Cluster computing: Data Mining

Data Mining

Applications use data mining to answer questions for Market Analysis such as which items sell together? (Diaper and beer) Who buys iPhones? (customer segmentation ). Should this credit card application be approved? etc.

The idea in data mining is to apply a data driven, inductive and backward technique to identifying model. Get model from learning data and check with test data, refine the model if there’s a mismatch (prediction, reality. This is different from forward deductive methods in that those build model first, then deduce conclusions and then match with data. If there’s a mismatch between the model prediction and reality, the model would then be refined.

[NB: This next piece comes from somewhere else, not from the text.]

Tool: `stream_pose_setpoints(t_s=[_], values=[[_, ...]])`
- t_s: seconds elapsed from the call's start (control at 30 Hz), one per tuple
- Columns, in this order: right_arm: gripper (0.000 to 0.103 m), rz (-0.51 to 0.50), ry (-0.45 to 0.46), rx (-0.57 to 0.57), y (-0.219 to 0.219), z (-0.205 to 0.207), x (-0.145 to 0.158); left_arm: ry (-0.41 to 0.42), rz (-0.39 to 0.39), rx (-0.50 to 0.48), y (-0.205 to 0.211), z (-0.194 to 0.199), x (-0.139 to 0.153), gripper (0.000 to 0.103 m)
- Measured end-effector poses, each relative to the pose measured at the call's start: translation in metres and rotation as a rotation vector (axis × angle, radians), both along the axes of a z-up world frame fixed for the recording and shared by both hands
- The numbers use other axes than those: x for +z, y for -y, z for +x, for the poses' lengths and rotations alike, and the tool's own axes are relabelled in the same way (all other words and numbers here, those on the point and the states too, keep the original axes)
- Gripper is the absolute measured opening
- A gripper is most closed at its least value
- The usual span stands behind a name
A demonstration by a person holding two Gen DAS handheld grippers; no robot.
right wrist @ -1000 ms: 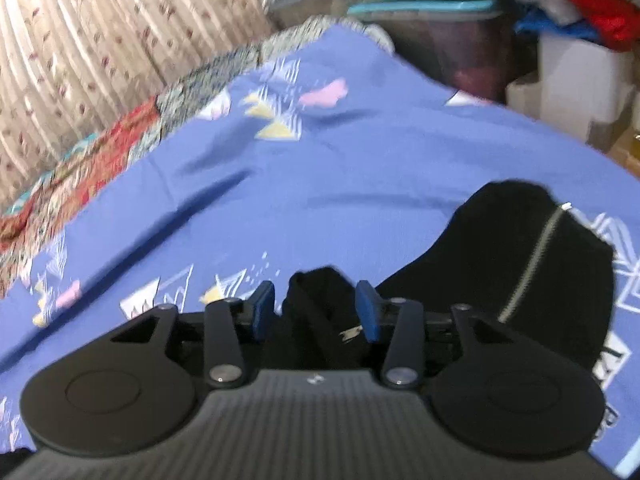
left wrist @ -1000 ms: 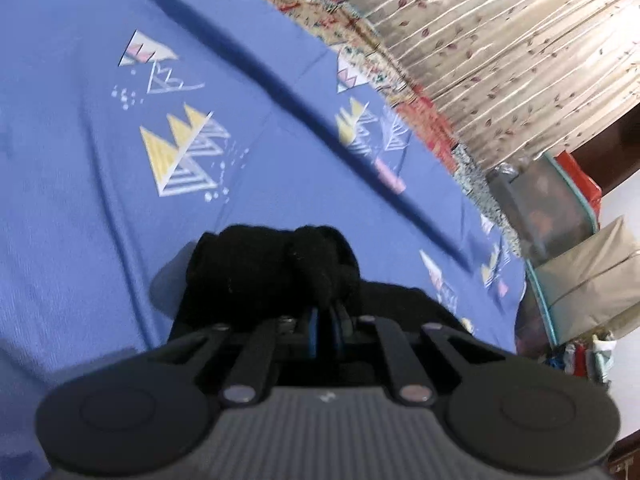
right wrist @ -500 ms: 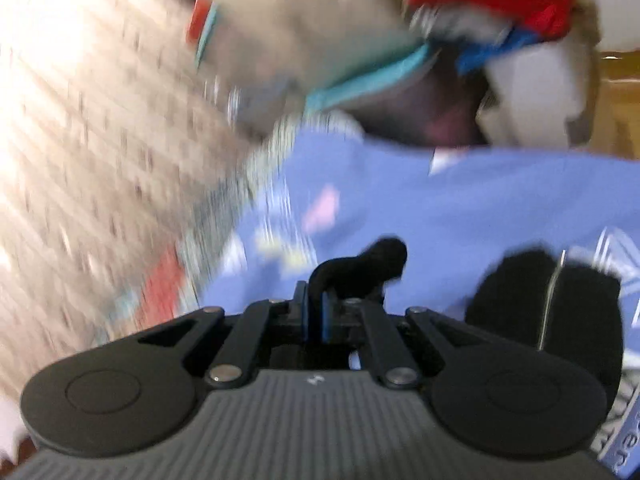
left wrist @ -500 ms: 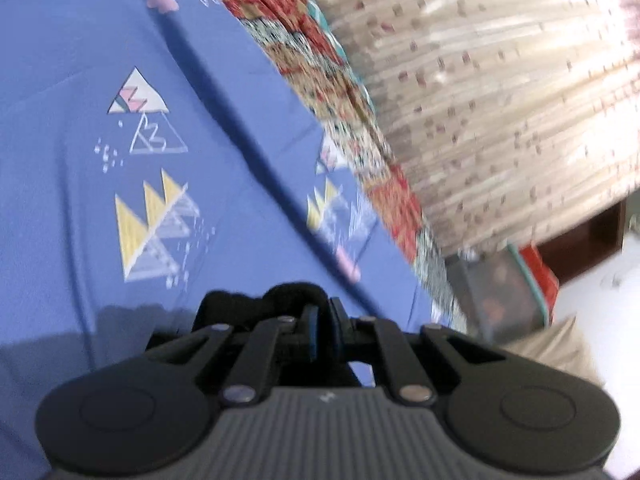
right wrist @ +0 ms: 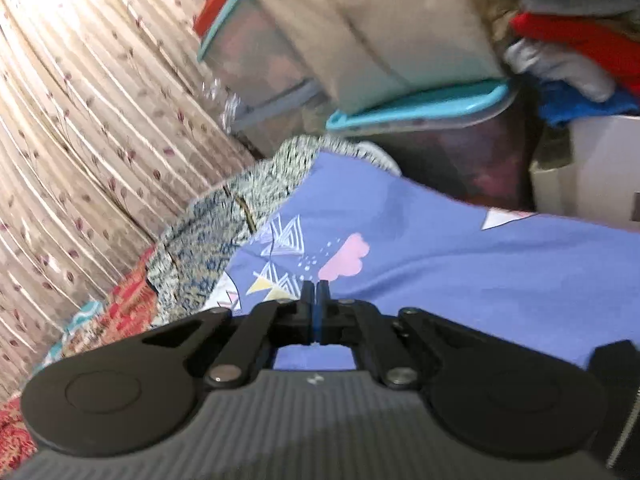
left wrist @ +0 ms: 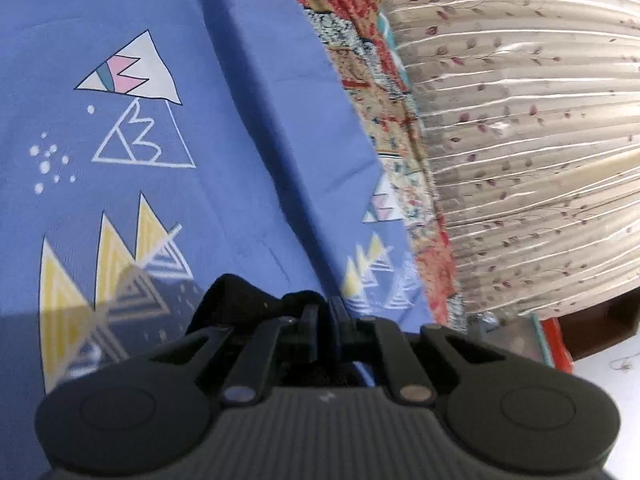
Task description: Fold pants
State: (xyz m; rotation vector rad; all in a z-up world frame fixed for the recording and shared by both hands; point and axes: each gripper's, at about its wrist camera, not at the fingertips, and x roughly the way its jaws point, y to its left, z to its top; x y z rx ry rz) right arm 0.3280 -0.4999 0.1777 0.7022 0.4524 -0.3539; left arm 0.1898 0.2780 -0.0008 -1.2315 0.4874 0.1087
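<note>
Folding looked barely begun: left tongs point(left wrist: 325, 322) were clamped on a bunch of the black pants point(left wrist: 236, 300) above the blue bedsheet point(left wrist: 224, 168); right tongs point(right wrist: 316, 308) were fully closed, with no cloth visible between them.

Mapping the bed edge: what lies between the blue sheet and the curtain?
A strip of patterned quilt, red, beige and speckled, runs between the blue sheet and the curtain; the left wrist view shows it.
</note>
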Motion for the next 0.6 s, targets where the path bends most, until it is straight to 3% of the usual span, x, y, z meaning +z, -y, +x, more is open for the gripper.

The history of Data Mining is that it was started in Statistics and Machine Learning. It is often main memory based software and uses patterns such as classification and clustering. Database researchers contributed to this field by adding scalability to large databases i.e. with main memories. They also introduced new patterns called association rules and integration with SQL, data warehouse etc.

The conceptual data model involves tables for items (instance-id, item-type-id, attribute1, attribute2, … ) and transactions ( xid, subset of item-types, customer-id, timestamp ) and item-types (item-type-id, type-name, … ).

With this data model, a family of patterns called Associations, are established. They involve subsets of similar item-types such as say customer buying item-type ITI also buys item-type IT2. Another example is sequential associations where the customers buying item-type IT1 will buy item-type

Another Pattern family is Categorization / Segmentation that partition item-types into groups. Unsupervised clustering is one where number of groups is not given as for example, market segmentation. Supervised classification is one where there is optional table category (instance-id, class label). To grant or decline a credit card application is an example of supervised classification.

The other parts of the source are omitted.